Exercise objective:
Starting at the first line of the data below, retype every line up to and including the one containing "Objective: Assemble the".

-*-

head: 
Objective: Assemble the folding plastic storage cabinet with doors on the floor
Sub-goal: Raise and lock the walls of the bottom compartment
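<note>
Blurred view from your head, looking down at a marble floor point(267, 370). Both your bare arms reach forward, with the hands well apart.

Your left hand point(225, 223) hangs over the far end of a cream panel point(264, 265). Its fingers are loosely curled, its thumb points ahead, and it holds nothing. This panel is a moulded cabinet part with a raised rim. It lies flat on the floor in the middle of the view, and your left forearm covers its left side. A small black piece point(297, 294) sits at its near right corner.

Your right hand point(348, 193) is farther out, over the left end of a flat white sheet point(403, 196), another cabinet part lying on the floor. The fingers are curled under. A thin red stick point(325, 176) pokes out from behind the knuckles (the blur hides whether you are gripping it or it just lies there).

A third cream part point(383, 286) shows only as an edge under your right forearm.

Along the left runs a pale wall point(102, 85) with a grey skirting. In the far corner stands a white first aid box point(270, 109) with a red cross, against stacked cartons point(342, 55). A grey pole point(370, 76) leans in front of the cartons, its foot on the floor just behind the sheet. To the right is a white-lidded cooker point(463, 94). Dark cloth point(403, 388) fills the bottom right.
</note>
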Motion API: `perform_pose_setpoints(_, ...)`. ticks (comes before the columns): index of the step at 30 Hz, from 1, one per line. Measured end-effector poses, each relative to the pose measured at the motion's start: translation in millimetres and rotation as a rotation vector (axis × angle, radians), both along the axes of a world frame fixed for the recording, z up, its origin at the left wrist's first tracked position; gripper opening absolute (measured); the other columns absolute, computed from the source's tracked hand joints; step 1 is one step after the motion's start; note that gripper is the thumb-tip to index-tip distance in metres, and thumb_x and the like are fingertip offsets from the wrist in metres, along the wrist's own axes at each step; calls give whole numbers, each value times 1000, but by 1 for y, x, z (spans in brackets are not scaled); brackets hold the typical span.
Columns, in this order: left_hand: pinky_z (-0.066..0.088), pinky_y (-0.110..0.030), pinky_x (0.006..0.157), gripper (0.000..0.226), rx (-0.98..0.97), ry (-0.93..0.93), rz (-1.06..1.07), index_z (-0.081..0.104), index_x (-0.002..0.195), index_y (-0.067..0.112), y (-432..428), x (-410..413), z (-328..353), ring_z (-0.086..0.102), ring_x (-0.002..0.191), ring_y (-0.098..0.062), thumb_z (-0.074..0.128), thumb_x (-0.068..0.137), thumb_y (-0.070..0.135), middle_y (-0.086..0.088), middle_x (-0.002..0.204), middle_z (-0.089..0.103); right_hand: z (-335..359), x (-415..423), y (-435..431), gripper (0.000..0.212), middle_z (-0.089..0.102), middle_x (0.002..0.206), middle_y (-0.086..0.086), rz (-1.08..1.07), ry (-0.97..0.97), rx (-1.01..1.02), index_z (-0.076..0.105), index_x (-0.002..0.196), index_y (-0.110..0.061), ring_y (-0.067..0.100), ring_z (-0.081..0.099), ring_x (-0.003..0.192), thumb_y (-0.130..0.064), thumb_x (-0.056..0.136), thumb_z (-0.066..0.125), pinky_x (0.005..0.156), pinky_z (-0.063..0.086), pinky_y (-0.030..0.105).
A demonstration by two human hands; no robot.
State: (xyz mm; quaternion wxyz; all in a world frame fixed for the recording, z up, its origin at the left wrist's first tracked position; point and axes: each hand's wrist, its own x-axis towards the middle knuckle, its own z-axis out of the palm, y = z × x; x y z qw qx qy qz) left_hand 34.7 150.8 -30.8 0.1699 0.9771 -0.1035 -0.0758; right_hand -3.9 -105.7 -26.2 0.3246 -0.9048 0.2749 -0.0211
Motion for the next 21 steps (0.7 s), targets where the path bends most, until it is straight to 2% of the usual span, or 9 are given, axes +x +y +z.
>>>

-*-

Written solution:
head: 
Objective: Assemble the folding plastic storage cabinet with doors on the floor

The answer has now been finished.